Your objective >>
When you transcribe the listing that follows, keep every line exact and skip any picture.

**********

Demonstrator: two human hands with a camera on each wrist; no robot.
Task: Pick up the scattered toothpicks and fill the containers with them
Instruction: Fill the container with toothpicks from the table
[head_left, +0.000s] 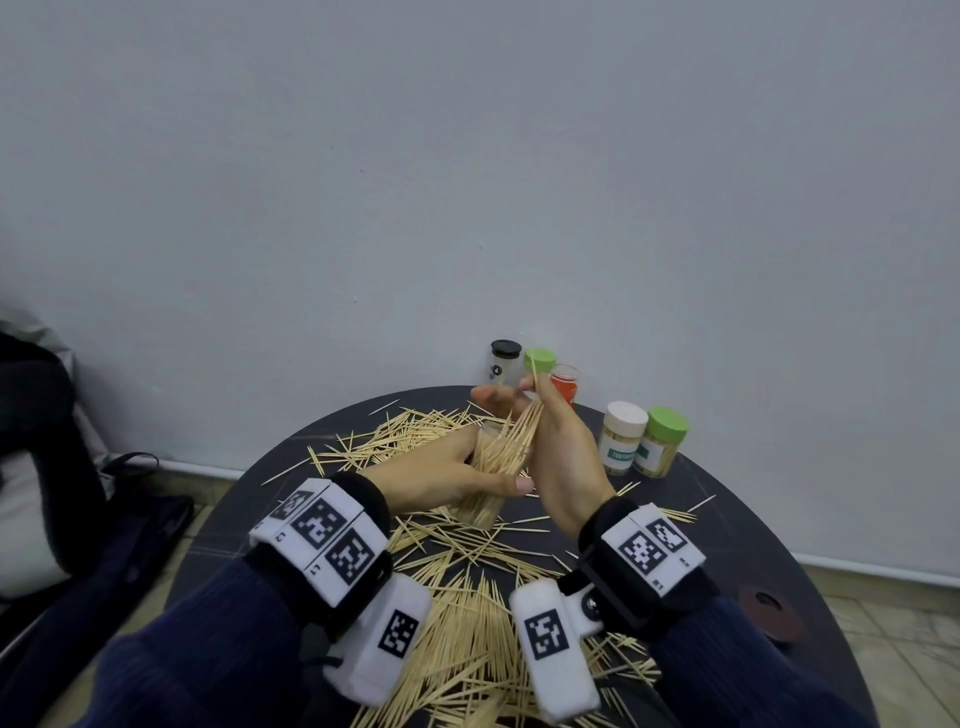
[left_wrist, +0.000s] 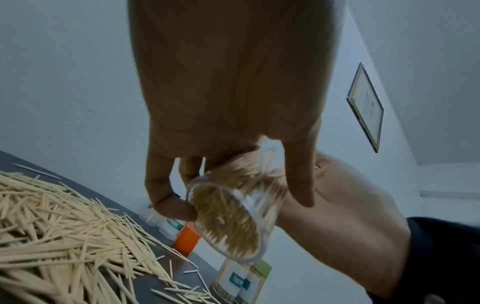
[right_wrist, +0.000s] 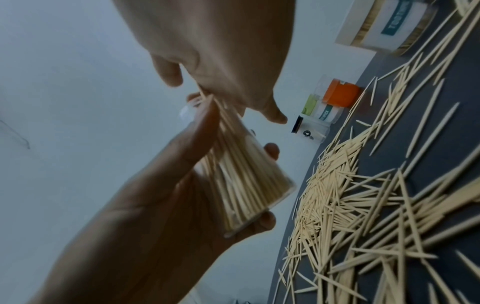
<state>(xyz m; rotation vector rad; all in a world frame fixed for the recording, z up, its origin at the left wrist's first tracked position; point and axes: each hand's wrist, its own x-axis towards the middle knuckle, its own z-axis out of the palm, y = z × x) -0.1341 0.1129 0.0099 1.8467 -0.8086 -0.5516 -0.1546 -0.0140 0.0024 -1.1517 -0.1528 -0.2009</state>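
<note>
My left hand (head_left: 457, 470) grips a clear, lidless container (head_left: 488, 499) held tilted above the table; it is packed with toothpicks (left_wrist: 228, 222). My right hand (head_left: 545, 415) pinches a bundle of toothpicks (head_left: 522, 436) whose lower ends go into the container's mouth. The left wrist view looks at the clear container's base (left_wrist: 226, 220). In the right wrist view the container (right_wrist: 244, 181) lies across my left palm. Loose toothpicks (head_left: 457, 613) cover the dark round table (head_left: 727, 551).
Against the wall stand a black-lidded clear jar (head_left: 505, 361), a green-lidded jar (head_left: 539, 364) and an orange-lidded one (head_left: 565, 384). Two filled jars, white-lidded (head_left: 622, 436) and green-lidded (head_left: 662, 441), stand at the right. A dark bag (head_left: 78, 519) lies left of the table.
</note>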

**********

Response area >>
Demonstrator: two human hands with a camera on each wrist; no robot.
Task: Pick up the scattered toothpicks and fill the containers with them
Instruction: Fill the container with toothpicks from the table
[head_left, +0.000s] 
[left_wrist, +0.000s] 
[right_wrist, +0.000s] 
<state>(xyz m; rotation vector rad; all in a world frame fixed for the recording, z up, its origin at the left wrist's first tracked position; point and axes: each hand's wrist, its own x-axis towards the middle knuckle, its own z-axis out of the palm, y = z × x) -0.1341 0.1129 0.0099 1.8467 -0.8086 -0.5516 -0.1546 -0.0140 0.0024 -1.1517 -0.1528 -0.2009</state>
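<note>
My left hand (head_left: 457, 470) grips a clear, lidless container (head_left: 488, 499) held tilted above the table; it is packed with toothpicks (left_wrist: 228, 222). My right hand (head_left: 545, 415) pinches a bundle of toothpicks (head_left: 522, 436) whose lower ends go into the container's mouth. The left wrist view looks at the clear container's base (left_wrist: 226, 220). In the right wrist view the container (right_wrist: 244, 181) lies across my left palm. Loose toothpicks (head_left: 457, 613) cover the dark round table (head_left: 727, 551).
Against the wall stand a black-lidded clear jar (head_left: 505, 361), a green-lidded jar (head_left: 539, 364) and an orange-lidded one (head_left: 565, 384). Two filled jars, white-lidded (head_left: 622, 436) and green-lidded (head_left: 662, 441), stand at the right. A dark bag (head_left: 78, 519) lies left of the table.
</note>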

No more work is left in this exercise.